Jamal Mashburn, unhappy with how the Hornets have responded to his injuries, says he is seriously considering retirement. 



> ''One thing I don't do is sugar-coat things,'' he said after leaving New Orleans' practice at the University of Miami. ``I say what I have to say. I speak the truth. This organization and the way things were done, I've been misdiagnosed a couple times, and it's gotten to the point where I have to take care of myself.
> 
> ``This is something I've dealt with for the past couple years. It's been real difficult. It kind of shows you what pro sports is all about. Sometimes it's not the athlete's best interest that's in mind. They just want you out there on the court. Sometimes you have to take things into your own hands. That's the sad part about it.''
> 
> Mashburn's comments could strain his relationship with the team further. He is already considered somewhat distant from some teammates and Floyd. Much of that stems from Mashburn's decision to rehabilitate from offseason knee surgery in Miami, even after the season had begun.

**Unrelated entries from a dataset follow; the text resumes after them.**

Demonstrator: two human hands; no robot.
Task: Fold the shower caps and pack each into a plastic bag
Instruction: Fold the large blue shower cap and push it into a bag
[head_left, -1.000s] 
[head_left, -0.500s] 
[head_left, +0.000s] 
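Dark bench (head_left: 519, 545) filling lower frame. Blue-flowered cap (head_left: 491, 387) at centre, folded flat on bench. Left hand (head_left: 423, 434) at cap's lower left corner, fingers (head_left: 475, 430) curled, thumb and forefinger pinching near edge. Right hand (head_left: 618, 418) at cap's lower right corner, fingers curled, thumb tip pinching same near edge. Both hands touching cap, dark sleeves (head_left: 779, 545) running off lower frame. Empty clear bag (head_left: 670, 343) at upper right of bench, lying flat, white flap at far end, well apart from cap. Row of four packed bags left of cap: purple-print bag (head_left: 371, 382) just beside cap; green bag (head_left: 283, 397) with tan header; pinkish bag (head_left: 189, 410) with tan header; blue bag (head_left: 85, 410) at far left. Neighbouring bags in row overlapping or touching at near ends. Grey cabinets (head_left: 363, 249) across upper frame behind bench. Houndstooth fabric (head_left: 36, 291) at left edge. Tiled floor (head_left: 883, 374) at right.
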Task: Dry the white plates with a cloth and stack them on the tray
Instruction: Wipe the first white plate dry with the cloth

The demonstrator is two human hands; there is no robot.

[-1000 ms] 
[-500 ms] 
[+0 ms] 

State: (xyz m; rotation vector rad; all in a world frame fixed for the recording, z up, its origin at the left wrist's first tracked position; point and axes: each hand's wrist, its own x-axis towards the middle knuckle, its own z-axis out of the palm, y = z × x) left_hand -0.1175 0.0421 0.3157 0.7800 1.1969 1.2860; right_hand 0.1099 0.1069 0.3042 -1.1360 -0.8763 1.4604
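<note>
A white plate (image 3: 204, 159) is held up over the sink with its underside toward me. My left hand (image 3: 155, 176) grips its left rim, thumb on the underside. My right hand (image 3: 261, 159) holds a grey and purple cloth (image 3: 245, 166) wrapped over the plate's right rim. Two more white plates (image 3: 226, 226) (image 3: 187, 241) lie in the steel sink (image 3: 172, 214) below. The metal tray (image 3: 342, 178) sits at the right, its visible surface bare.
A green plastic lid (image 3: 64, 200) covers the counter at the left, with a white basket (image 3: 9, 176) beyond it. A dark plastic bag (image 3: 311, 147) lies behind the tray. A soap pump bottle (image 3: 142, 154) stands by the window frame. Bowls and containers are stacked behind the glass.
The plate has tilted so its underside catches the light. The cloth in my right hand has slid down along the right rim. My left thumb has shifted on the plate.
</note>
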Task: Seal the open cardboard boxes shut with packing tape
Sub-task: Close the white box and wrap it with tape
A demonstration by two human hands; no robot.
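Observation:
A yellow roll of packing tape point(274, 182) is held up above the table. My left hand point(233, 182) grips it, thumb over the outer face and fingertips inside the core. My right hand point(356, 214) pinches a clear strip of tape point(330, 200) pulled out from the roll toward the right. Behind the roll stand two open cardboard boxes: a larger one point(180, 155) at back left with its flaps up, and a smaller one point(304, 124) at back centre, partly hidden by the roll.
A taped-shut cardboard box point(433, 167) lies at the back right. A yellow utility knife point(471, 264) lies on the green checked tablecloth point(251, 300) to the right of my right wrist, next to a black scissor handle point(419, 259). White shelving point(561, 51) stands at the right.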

> ''I remember one time when I had an ankle sprain, [the Heat] flew in an acupuncturist,'' Mashburn said. ``I don't know if it worked, but they really tried. That says a lot. With this organization, there have been times when I had to go find my own doctors. I had to do the legwork. I had to make sure I was OK. I don't think you're always treated as if you're human. You want me to average 20 points per game and do this and do that, I know what I have to do to do that, so I had to go take care of myself.''
> 
> Now, Mashburn, 31, will turn his attention to deciding whether it's worthwhile to continue playing. He plans to discuss retirement with his family after the season, saying he isn't sure it's wise to press a knee he considers fragile. Mashburn has one year remaining on his contract at $9.3 million, then has a player option after next season that would keep him with the Hornets through 2007.
> 
> ''I have to make a decision over the summer,'' he said. ``I've been told with my knee that it's serious. [Retirement] is definitely a viable option. I've been playing for 11 years, and I want to be able to walk when I get older.


----------



## MJG (Jun 29, 2003)

Outside factors not considered, I really think he should consider it. He can still play at a high level when he's on the court, but him actually being on the court seems to be a coin flip at best nowadays. He's only played in about 70% of possible games in his career up to this point, and most of that was during a time when he was supposed to be young and stronger. Now on the wrong side of 30, I don't see much chance of him suddenly getting all better and being able to play 75 games plus the playoffs. He's got his money, he's not going to win a championship any time soon with the Hornets, is it worth the trouble of continuing on?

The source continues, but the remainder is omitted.